**Your goal:**
Return the full listing character for character, without its pictures.

**Given data:**
§

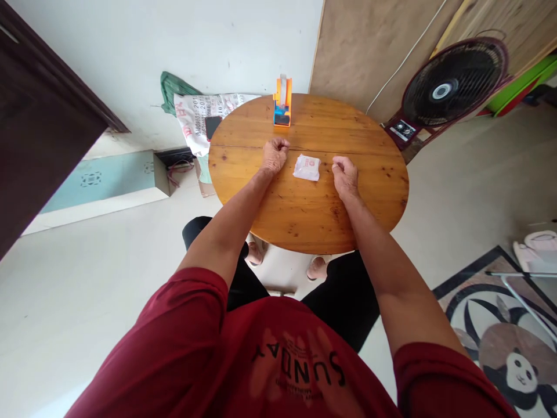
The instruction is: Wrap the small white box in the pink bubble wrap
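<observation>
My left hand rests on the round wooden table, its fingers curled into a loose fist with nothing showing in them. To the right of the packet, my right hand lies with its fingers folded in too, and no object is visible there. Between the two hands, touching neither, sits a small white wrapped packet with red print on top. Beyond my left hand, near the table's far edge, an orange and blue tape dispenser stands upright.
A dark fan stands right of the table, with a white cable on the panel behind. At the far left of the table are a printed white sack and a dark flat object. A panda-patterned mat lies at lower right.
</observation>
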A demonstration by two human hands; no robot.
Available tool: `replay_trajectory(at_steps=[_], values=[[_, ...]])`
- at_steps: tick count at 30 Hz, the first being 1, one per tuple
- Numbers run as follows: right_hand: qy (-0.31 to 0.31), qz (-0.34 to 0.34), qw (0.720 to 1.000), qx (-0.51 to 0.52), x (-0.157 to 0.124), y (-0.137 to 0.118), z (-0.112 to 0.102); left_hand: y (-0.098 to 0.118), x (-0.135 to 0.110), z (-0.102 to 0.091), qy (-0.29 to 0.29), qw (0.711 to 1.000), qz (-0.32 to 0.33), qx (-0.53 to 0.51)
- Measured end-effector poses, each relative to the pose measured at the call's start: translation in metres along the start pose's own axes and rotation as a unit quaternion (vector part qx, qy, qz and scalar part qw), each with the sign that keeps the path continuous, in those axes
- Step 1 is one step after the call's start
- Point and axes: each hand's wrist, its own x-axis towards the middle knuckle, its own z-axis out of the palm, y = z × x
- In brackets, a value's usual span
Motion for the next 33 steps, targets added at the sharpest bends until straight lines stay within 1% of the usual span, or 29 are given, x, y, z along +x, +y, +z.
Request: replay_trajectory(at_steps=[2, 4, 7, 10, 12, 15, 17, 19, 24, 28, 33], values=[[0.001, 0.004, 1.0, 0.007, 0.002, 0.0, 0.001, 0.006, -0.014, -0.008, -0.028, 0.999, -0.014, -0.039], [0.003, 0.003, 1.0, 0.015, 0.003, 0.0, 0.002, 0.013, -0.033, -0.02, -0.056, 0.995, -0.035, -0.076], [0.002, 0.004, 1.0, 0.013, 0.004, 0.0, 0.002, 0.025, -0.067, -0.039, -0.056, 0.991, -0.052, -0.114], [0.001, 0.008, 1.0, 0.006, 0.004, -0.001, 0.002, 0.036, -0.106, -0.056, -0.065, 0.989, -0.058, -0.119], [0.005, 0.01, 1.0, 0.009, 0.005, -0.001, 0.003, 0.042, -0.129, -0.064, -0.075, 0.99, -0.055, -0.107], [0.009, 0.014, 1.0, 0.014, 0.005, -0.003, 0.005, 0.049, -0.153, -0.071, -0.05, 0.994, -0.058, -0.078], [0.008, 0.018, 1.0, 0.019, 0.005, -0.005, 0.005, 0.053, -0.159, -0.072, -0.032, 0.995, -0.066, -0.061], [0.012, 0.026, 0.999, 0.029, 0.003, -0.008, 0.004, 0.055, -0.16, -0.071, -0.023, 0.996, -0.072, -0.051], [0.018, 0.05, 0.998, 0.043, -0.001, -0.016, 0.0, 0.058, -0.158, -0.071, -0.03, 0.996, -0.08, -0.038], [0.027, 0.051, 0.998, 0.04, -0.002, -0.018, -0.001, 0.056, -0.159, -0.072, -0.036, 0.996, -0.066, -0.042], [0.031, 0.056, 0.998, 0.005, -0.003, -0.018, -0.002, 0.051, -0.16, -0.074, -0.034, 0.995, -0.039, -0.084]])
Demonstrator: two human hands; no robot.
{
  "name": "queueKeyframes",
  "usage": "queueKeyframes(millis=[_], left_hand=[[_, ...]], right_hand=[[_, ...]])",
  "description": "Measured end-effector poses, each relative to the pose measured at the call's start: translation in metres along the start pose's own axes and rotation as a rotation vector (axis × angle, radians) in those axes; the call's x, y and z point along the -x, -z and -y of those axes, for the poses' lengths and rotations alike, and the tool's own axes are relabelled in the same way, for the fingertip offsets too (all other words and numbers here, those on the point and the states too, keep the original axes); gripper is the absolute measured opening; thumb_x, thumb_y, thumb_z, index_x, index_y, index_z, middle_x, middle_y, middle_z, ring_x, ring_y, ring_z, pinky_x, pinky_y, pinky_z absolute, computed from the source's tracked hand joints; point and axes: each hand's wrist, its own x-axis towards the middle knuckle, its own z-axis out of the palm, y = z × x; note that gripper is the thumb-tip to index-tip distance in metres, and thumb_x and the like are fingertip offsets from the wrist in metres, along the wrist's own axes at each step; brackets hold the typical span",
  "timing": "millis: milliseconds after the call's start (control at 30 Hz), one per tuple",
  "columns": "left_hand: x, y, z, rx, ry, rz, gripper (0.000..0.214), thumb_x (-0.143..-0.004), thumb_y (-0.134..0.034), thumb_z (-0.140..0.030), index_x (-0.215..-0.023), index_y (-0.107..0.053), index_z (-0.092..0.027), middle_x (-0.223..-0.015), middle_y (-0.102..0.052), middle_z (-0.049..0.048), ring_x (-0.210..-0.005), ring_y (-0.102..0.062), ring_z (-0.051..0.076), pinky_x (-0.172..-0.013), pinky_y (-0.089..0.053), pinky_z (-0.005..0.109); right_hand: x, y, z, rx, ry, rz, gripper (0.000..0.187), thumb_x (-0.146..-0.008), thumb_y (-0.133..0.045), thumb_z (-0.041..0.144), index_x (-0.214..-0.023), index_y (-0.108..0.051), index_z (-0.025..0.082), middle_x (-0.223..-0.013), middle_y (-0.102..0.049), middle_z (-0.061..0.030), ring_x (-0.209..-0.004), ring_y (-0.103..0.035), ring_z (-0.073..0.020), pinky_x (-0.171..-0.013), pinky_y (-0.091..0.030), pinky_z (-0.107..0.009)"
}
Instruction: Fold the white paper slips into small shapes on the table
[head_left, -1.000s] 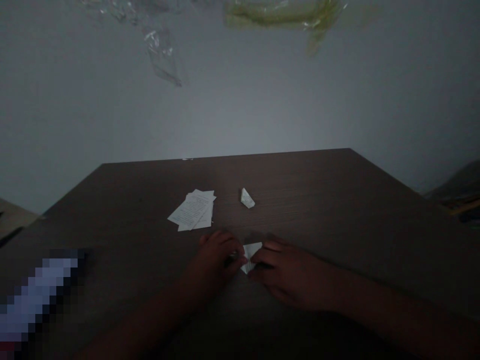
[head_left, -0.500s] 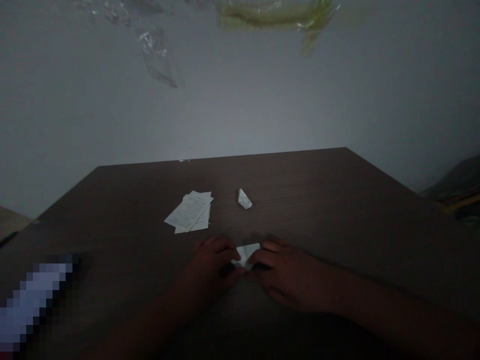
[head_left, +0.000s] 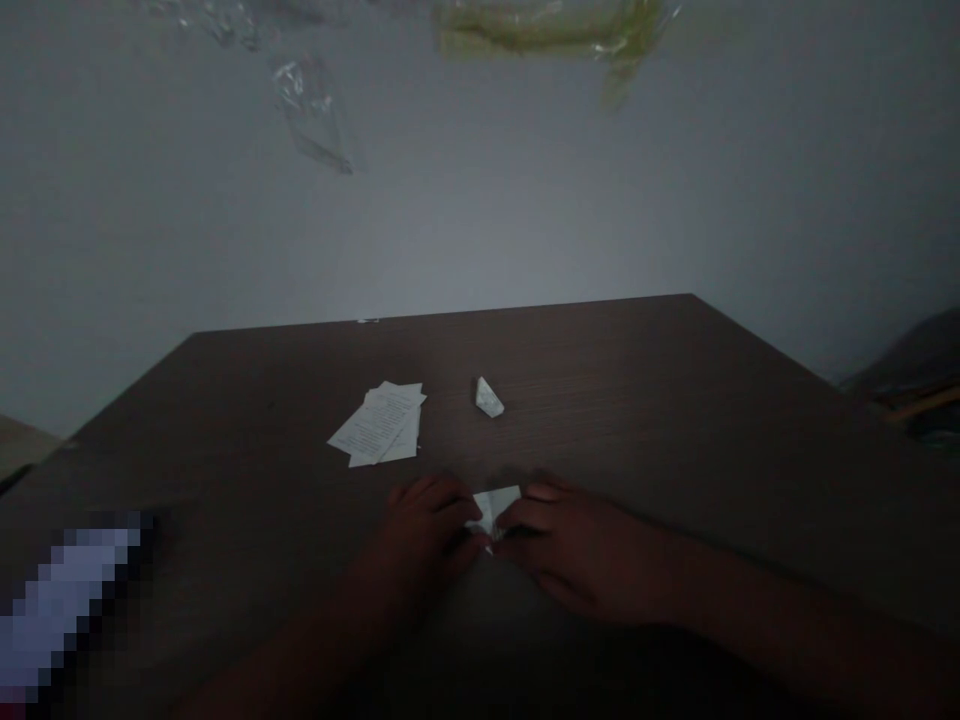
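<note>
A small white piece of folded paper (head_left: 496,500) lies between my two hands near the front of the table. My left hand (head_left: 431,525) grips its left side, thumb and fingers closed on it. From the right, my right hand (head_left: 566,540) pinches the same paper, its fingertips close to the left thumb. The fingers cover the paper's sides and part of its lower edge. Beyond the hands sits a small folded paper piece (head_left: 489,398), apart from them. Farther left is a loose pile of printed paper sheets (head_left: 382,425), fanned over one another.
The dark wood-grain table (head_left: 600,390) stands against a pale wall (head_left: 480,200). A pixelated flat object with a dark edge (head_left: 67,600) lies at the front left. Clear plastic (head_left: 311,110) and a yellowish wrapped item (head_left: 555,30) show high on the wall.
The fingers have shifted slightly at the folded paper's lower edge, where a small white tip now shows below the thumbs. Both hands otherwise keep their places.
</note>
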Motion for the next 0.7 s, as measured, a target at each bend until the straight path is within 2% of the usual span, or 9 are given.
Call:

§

**Answer to this exercise:**
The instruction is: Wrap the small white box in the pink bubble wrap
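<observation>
My left hand rests on the round wooden table, its fingers curled into a loose fist with nothing showing in them. To the right of the packet, my right hand lies with its fingers folded in too, and no object is visible there. Between the two hands, touching neither, sits a small white wrapped packet with red print on top. Beyond my left hand, near the table's far edge, an orange and blue tape dispenser stands upright.
A dark fan stands right of the table, with a white cable on the panel behind. At the far left of the table are a printed white sack and a dark flat object. A panda-patterned mat lies at lower right.
</observation>
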A demonstration by two human hands; no robot.
Available tool: `replay_trajectory(at_steps=[_], values=[[_, ...]])`
- at_steps: tick count at 30 Hz, the first being 1, one per tuple
- Numbers run as follows: right_hand: qy (-0.31 to 0.31), qz (-0.34 to 0.34), qw (0.720 to 1.000), qx (-0.51 to 0.52), x (-0.157 to 0.124), y (-0.137 to 0.118), z (-0.112 to 0.102); left_hand: y (-0.098 to 0.118), x (-0.135 to 0.110), z (-0.102 to 0.091), qy (-0.29 to 0.29), qw (0.711 to 1.000), qz (-0.32 to 0.33), qx (-0.53 to 0.51)
- Measured end-effector poses, each relative to the pose measured at the call's start: translation in metres along the start pose's own axes and rotation as a unit quaternion (vector part qx, qy, qz and scalar part qw), each with the sign that keeps the path continuous, in those axes
- Step 1 is one step after the call's start
- Point and axes: each hand's wrist, its own x-axis towards the middle knuckle, its own z-axis out of the palm, y = z × x
- In brackets, a value's usual span
Motion for the next 33 steps, targets added at the sharpest bends until straight lines stay within 1% of the usual span, or 29 are given, x, y, z along +x, +y, +z.
Request: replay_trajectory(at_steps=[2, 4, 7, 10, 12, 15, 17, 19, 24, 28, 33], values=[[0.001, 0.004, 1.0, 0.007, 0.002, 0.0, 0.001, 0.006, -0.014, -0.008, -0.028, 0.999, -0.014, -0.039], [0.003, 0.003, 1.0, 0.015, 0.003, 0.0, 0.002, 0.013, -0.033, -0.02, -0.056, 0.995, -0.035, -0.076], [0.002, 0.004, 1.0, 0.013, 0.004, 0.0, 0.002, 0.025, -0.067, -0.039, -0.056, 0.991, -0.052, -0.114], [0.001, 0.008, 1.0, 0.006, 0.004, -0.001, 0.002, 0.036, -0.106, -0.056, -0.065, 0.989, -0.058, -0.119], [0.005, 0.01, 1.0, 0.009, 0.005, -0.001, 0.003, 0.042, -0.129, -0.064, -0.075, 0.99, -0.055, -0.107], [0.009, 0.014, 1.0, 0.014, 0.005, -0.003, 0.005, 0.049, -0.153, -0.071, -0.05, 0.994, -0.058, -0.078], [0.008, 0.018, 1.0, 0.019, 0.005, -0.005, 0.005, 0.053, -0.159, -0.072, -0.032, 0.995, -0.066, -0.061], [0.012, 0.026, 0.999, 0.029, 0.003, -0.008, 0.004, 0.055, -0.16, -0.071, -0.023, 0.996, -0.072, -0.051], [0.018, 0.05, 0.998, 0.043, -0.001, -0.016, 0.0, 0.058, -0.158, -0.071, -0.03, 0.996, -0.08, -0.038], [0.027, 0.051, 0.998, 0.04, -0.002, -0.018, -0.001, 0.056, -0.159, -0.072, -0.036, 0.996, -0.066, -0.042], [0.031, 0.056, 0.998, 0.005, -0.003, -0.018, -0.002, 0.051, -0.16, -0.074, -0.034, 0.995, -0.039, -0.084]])
Demonstrator: two human hands; no robot.
{
  "name": "queueKeyframes",
  "usage": "queueKeyframes(millis=[_], left_hand=[[_, ...]], right_hand=[[_, ...]])",
  "description": "Measured end-effector poses, each relative to the pose measured at the call's start: translation in metres along the start pose's own axes and rotation as a rotation vector (axis × angle, radians) in those axes; the call's x, y and z point along the -x, -z and -y of those axes, for the poses' lengths and rotations alike, and the tool's own axes are relabelled in the same way, for the fingertip offsets too (all other words and numbers here, those on the point and the states too, keep the original axes); gripper is the absolute measured opening; thumb_x, thumb_y, thumb_z, index_x, index_y, index_z, middle_x, middle_y, middle_z, ring_x, ring_y, ring_z, pinky_x, pinky_y, pinky_z absolute, computed from the source's tracked hand joints; point and axes: each hand's wrist, its own x-axis towards the middle knuckle, its own z-axis out of the palm, y = z × x; note that gripper is the thumb-tip to index-tip distance in metres, and thumb_x and the like are fingertip offsets from the wrist in metres, along the wrist's own axes at each step; brackets hold the typical span",
  "timing": "millis: milliseconds after the call's start (control at 30 Hz), one per tuple",
  "columns": "left_hand: x, y, z, rx, ry, rz, gripper (0.000..0.214), thumb_x (-0.143..-0.004), thumb_y (-0.134..0.034), thumb_z (-0.140..0.030), index_x (-0.215..-0.023), index_y (-0.107..0.053), index_z (-0.092..0.027), middle_x (-0.223..-0.015), middle_y (-0.102..0.052), middle_z (-0.049..0.048), ring_x (-0.210..-0.005), ring_y (-0.102..0.062), ring_z (-0.051..0.076), pinky_x (-0.172..-0.013), pinky_y (-0.089..0.053), pinky_z (-0.005..0.109); right_hand: x, y, z, rx, ry, rz, gripper (0.000..0.187), thumb_x (-0.146..-0.008), thumb_y (-0.133..0.045), thumb_z (-0.041..0.144), index_x (-0.214..-0.023), index_y (-0.108..0.051), index_z (-0.025..0.082), middle_x (-0.223..-0.013), middle_y (-0.102..0.049), middle_z (-0.061..0.030), ring_x (-0.209..-0.004), ring_y (-0.103..0.035), ring_z (-0.073..0.020), pinky_x (-0.171..-0.013), pinky_y (-0.091..0.030), pinky_z (-0.107..0.009)"
}
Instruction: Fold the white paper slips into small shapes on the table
[head_left, -1.000s] 
[head_left, -0.500s] 
[head_left, +0.000s] 
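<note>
A small white piece of folded paper (head_left: 496,500) lies between my two hands near the front of the table. My left hand (head_left: 431,525) grips its left side, thumb and fingers closed on it. From the right, my right hand (head_left: 566,540) pinches the same paper, its fingertips close to the left thumb. The fingers cover the paper's sides and part of its lower edge. Beyond the hands sits a small folded paper piece (head_left: 489,398), apart from them. Farther left is a loose pile of printed paper sheets (head_left: 382,425), fanned over one another.
The dark wood-grain table (head_left: 600,390) stands against a pale wall (head_left: 480,200). A pixelated flat object with a dark edge (head_left: 67,600) lies at the front left. Clear plastic (head_left: 311,110) and a yellowish wrapped item (head_left: 555,30) show high on the wall.
The fingers have shifted slightly at the folded paper's lower edge, where a small white tip now shows below the thumbs. Both hands otherwise keep their places.
</note>
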Motion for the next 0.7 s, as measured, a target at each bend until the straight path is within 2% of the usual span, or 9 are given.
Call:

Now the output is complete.